For Fashandi Hager the process of creating the play version was both a challenge and cathartic. “I had to go teach myself how to do some play writing,” says Fashandi Hager, who was coached by Freedman and Logan.

She says she needed to do more trauma work “to be able to put the words on paper on stage. And to be in a theatre and have somebody else tell my story to me, in the brilliant way that Jessica (John) does, was very moving to me, I think I cried through every rehearsal.”

Fashandi Hager praises, John, who plays the young Mahshid, for her hard work and willingness to learn Farsi and work on the costuming. In addition, Fashandi Hager is thrilled to be working with director Fran Gercke. “It never felt like I was handing (the play) off to someone and losing control over it,” she says. “And because it is also a historical piece, it was really important that it be portrayed the way it happened”

Fashandi Hager sees the play, which she intends to turn into a book later, as a sort of bridge. “I am hoping to reach more people, at a time like this when stories like this really matter.

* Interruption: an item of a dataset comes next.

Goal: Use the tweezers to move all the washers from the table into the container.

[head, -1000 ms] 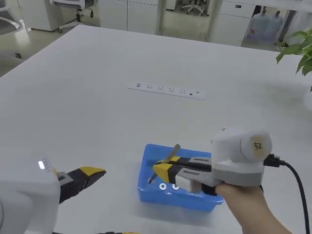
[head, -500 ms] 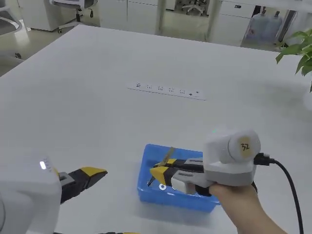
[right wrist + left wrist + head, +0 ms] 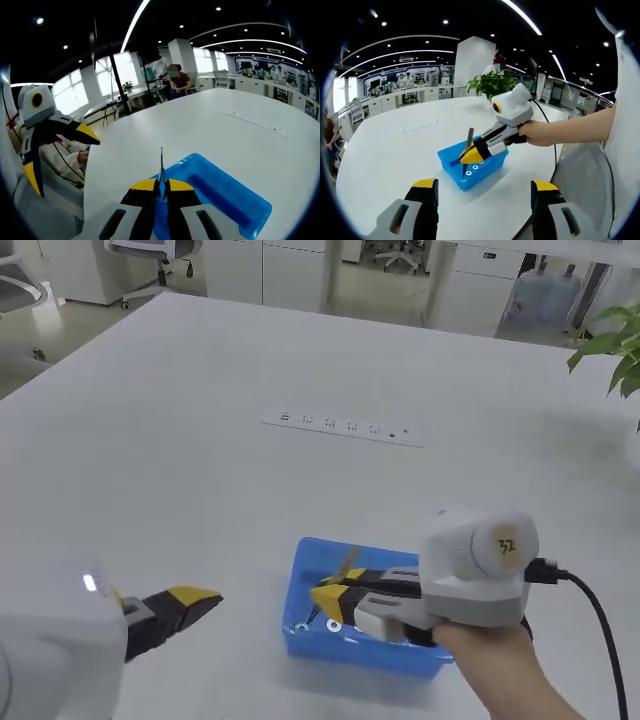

It seemed more and more important to me that people understand what refugees leave behind and why they leave them behind” says Fashandi Hager, who believes in the power of story to heal and to elicit empathy and compassion.

For Iranian Americans, she says, she hopes that seeing the play will help them discuss their family’s experiences of living through the Iranian Revolution and, in some cases, the Iran/Iraq war.

“I can tell you that since beginning to speak about this story, (I’m) hearing a lot of more of these stories from Iranians. It’s kind of like, oh, we didn’t know we were allowed to talk about this. It’s kind of interesting.  It’s almost like ooh, you just broke a wall. We thought it was pretty solid.”

Even her own mother after watching the play said that she realized she had probably never grieved it as she was supposed to, or ever said good-byes the way she was supposed to, “says Fashandi Hager. “We just never talked about it.”

As for American audiences, Fashandi Hager hopes they will take away a new understanding of pre-revolutionary Iran and what a refugee is.” They don’t know Iran was a Westernized country. (They think) it’s always been what it is today.”

Fashandi Hager adds, “the refugees we see at our borders have a whole life, education, careers, money, and wealth, and homes and vacation homes. Life has gotten so bad they have had to walk away from those things. People don’t leave their homes for greener grass, you know?”

“No Way Home” continues through December 13 via the Roustabouts Theatre website. Fashandi Hager will be part of the talkbacks scheduled over the course of the run.